→ Task statement: Write the listing out again word for word, excluding any pictures.

→ Dataset section:
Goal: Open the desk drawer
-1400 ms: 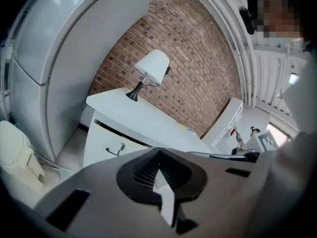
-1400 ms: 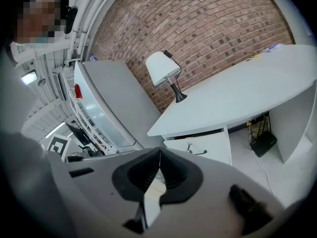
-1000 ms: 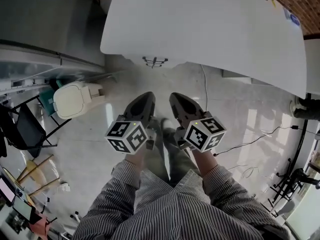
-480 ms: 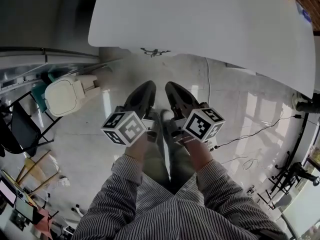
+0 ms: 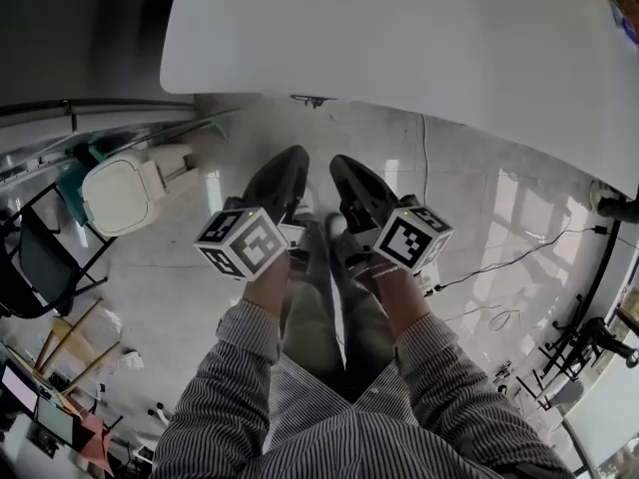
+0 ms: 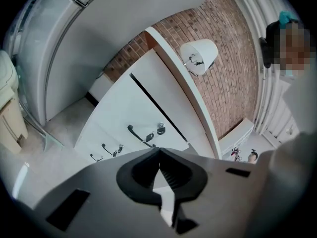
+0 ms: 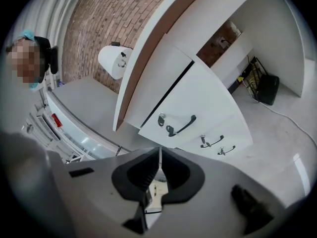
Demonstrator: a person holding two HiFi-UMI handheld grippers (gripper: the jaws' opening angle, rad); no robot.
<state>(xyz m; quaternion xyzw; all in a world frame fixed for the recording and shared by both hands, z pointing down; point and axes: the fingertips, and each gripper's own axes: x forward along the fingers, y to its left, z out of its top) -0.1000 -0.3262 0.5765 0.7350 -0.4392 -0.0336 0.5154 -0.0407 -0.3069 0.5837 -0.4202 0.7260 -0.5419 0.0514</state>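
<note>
A white drawer unit (image 6: 124,128) stands under the white desk top (image 5: 399,38), and all its drawers are closed. The top drawer carries a black handle (image 6: 138,134) with a lock (image 6: 160,128) beside it; two lower handles (image 6: 108,149) sit beneath. The right gripper view shows the same top handle (image 7: 182,127) and the lower ones (image 7: 213,142). My left gripper (image 5: 290,163) and right gripper (image 5: 341,168) hang side by side above the floor, short of the desk edge. Both are shut with nothing between the jaws, and both stand well away from the drawers.
A white lidded bin (image 5: 125,193) stands at the left, with a black chair (image 5: 30,257) beyond it. Cables (image 5: 499,267) trail over the floor at the right. A black bag (image 7: 267,88) lies under the desk. A person (image 6: 292,38) stands by the brick wall.
Both grippers have sunk lower and rolled a little, their marker cubes turning. The desk top now covers more of the top of the head view.
</note>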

→ Exercise solution:
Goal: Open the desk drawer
-1400 ms: 
-1400 ms: 
-1000 ms: 
-480 ms: 
+0 ms: 
+0 ms: 
+0 ms: 
Demonstrator: a person holding two HiFi-UMI handheld grippers (gripper: the jaws' opening angle, rad); no robot.
<state>(xyz m; quaternion xyzw; all in a world frame fixed for the recording and shared by both hands, z pointing down; point and axes: the fingertips, and each gripper's own axes: x forward along the fingers, y to its left, z out of its top) -0.1000 -0.3262 0.5765 0.7350 -0.4392 -0.0336 0.5154 -0.0407 -0.3069 0.5837 -0.4202 0.7260 -0.5419 0.0514</state>
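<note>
A white drawer unit (image 6: 124,128) stands under the white desk top (image 5: 399,38), and all its drawers are closed. The top drawer carries a black handle (image 6: 138,134) with a lock (image 6: 160,128) beside it; two lower handles (image 6: 108,149) sit beneath. The right gripper view shows the same top handle (image 7: 182,127) and the lower ones (image 7: 213,142). My left gripper (image 5: 290,163) and right gripper (image 5: 341,168) hang side by side above the floor, short of the desk edge. Both are shut with nothing between the jaws, and both stand well away from the drawers.
A white lidded bin (image 5: 125,193) stands at the left, with a black chair (image 5: 30,257) beyond it. Cables (image 5: 499,267) trail over the floor at the right. A black bag (image 7: 267,88) lies under the desk. A person (image 6: 292,38) stands by the brick wall.
Both grippers have sunk lower and rolled a little, their marker cubes turning. The desk top now covers more of the top of the head view.
</note>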

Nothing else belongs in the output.